Annual health care costs related to some waterborne infections are estimated to be in the billions of dollars. To develop a new, efficient, cost-effective, and durable ceramic filter with antibiofouling properties for water treatment applications, this study aimed to overcome the limitations of most current technologies. Using an environmentally friendly and affordable method that eliminates harmful chemicals or solvents, AgNPs were biosynthesized using cell-free supernatants from cultures of actinomycetes isolated from soil. Physical characterization indicated that of the AgNPs are nearly spherical with a diameter of 5–45 nm showed a maximum UV–Vis absorption peak at 420 nm. By impregnating the biogenic AgNPs onto the ceramic filter's surface using APTES as a coupling agent, a ceramic filter crosslinked with AgNPs was developed. The coating method was efficient, and the developed composite exhibited only slight loss of AgNPs under ultrasonic irradiation. The developed composite had strong antibacterial activity against various pathogenic bacteria. The binding between the deposited AgNPs and the amine nitrogen atoms of APTES was confirmed with FTIR studies, and EDX analysis confirmed the existence of AgNPs on the ceramic filter surface.

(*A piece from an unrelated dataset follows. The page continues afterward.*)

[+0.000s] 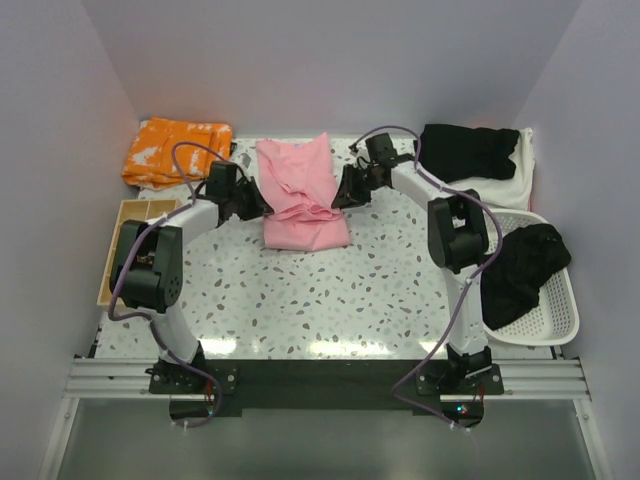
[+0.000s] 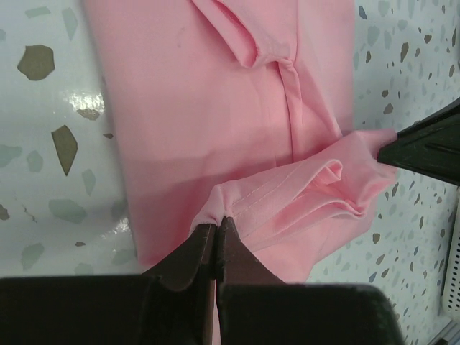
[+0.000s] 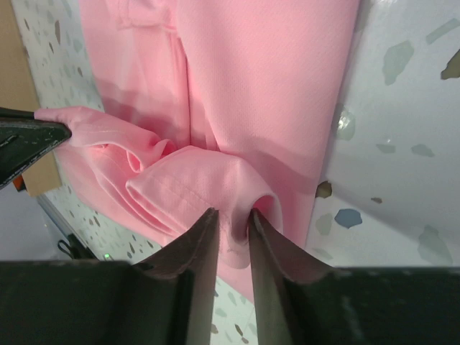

The modified filter underwent ultrafiltration pretreatment for three months, and the amount of dissolved silver was only 33.7 μg/L. However, the efficacy of the developed composite has been studied against only four bacterial strains and may not be effective in highly contaminated water matrices. The composite's fabrication is inexpensive and simple and combined with the strong antibacterial activity, making it potentially useful for drinking water treatment in poor societies.